▶ What needs to be done:
From the first line of the data below through the line holding "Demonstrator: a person", write out each line exactly as it stands.
_ _ _ _
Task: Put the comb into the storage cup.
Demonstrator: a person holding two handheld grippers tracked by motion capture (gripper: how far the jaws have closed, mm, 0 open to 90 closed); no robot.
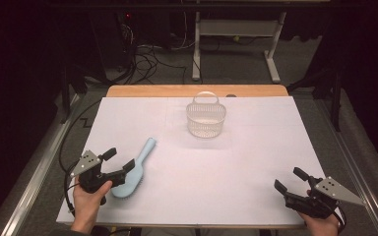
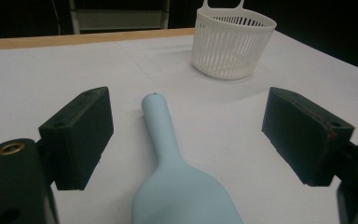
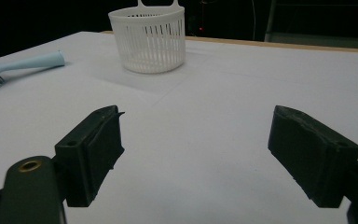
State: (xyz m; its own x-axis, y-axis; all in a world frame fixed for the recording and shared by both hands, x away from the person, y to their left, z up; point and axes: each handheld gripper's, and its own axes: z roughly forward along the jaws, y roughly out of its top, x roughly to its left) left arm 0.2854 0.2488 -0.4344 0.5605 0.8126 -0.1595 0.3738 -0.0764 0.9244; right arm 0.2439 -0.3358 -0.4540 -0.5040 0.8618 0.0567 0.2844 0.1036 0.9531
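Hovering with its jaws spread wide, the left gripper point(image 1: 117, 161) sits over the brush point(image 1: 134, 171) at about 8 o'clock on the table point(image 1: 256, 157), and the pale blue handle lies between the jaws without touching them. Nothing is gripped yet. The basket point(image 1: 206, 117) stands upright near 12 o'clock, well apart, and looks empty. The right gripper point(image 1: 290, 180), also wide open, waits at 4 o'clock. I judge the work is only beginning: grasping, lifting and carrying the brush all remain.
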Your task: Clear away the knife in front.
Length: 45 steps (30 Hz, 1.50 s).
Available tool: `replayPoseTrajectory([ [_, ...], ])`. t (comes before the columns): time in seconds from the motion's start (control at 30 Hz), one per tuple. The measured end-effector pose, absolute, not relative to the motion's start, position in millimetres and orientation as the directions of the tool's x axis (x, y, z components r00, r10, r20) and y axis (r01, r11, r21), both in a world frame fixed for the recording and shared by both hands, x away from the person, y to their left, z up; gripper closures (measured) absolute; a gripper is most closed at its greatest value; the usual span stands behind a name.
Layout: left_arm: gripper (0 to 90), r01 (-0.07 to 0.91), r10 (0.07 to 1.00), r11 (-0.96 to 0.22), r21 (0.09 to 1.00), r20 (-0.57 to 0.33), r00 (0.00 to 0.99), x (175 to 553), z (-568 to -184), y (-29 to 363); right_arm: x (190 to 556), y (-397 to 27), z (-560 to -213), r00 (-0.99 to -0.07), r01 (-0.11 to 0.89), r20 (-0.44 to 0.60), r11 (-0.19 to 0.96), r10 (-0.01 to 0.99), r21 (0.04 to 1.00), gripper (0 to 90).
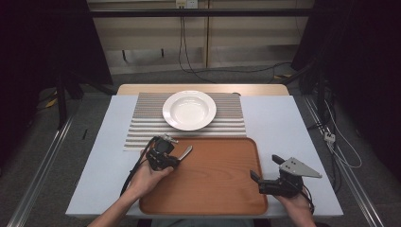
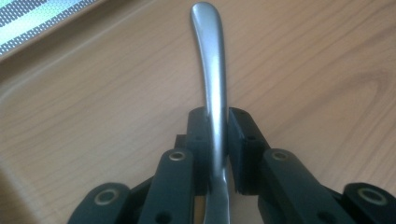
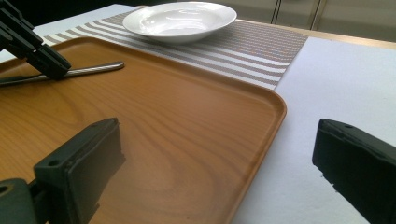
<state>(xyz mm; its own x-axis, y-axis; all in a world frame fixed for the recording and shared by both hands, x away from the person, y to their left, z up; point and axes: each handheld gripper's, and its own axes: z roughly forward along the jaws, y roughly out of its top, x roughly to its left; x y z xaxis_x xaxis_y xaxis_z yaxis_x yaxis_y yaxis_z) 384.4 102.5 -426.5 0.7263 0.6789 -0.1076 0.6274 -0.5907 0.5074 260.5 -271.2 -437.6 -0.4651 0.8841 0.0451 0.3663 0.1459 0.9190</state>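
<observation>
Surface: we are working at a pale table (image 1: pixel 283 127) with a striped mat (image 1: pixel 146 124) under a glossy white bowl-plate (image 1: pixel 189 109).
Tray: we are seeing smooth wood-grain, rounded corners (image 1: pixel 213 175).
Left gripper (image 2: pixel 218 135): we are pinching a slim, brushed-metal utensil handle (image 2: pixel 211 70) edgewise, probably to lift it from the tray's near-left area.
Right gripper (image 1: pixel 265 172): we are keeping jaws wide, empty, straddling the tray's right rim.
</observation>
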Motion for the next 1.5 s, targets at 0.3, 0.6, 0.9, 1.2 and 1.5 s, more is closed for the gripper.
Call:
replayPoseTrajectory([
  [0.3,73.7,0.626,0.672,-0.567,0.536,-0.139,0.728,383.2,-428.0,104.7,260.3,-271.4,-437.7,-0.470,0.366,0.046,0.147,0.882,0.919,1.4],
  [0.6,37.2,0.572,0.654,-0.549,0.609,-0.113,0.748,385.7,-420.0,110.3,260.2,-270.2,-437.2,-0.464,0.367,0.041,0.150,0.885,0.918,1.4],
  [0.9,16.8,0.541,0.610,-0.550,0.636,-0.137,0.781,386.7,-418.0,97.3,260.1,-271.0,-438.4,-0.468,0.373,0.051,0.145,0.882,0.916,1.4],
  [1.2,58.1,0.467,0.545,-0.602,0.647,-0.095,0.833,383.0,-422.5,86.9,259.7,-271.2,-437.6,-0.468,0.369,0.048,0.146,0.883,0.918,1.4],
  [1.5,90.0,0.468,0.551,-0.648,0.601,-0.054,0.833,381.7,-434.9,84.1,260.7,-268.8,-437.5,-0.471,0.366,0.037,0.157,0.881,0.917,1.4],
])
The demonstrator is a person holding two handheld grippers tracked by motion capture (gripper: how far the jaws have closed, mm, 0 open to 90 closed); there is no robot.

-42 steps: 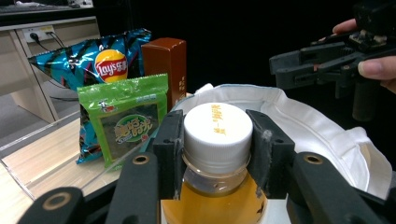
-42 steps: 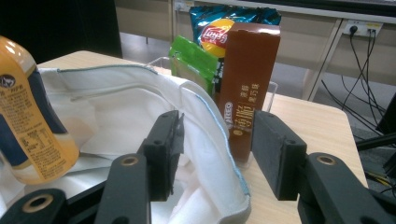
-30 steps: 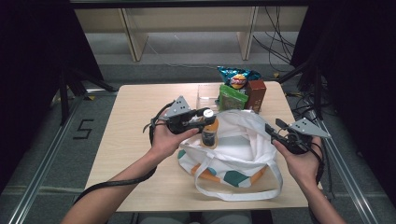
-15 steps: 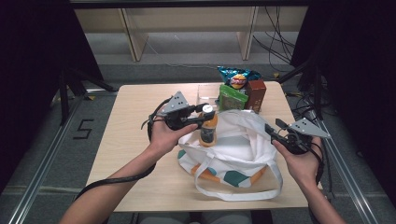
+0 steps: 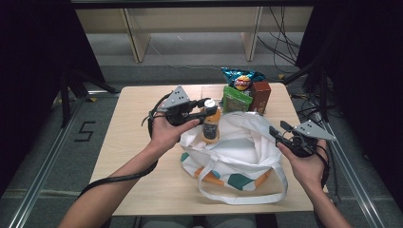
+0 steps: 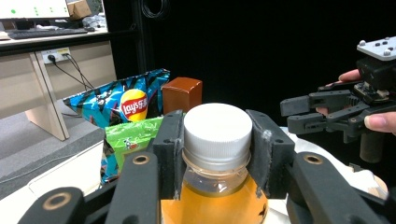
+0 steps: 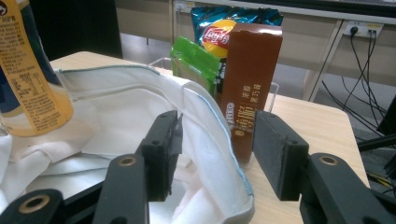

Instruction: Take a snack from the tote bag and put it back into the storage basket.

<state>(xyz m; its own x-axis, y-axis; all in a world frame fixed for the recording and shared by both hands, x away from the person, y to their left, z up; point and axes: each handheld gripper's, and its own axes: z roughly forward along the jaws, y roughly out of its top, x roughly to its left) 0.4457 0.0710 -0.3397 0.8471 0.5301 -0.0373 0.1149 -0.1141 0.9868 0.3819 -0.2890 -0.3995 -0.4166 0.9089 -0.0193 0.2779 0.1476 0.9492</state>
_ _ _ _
▶ Expected answer:
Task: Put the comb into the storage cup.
Demonstrator: a person holding two handheld grippers tracked by motion capture (gripper: how far the jaws have closed, mm, 0 open to 90 closed); no robot.

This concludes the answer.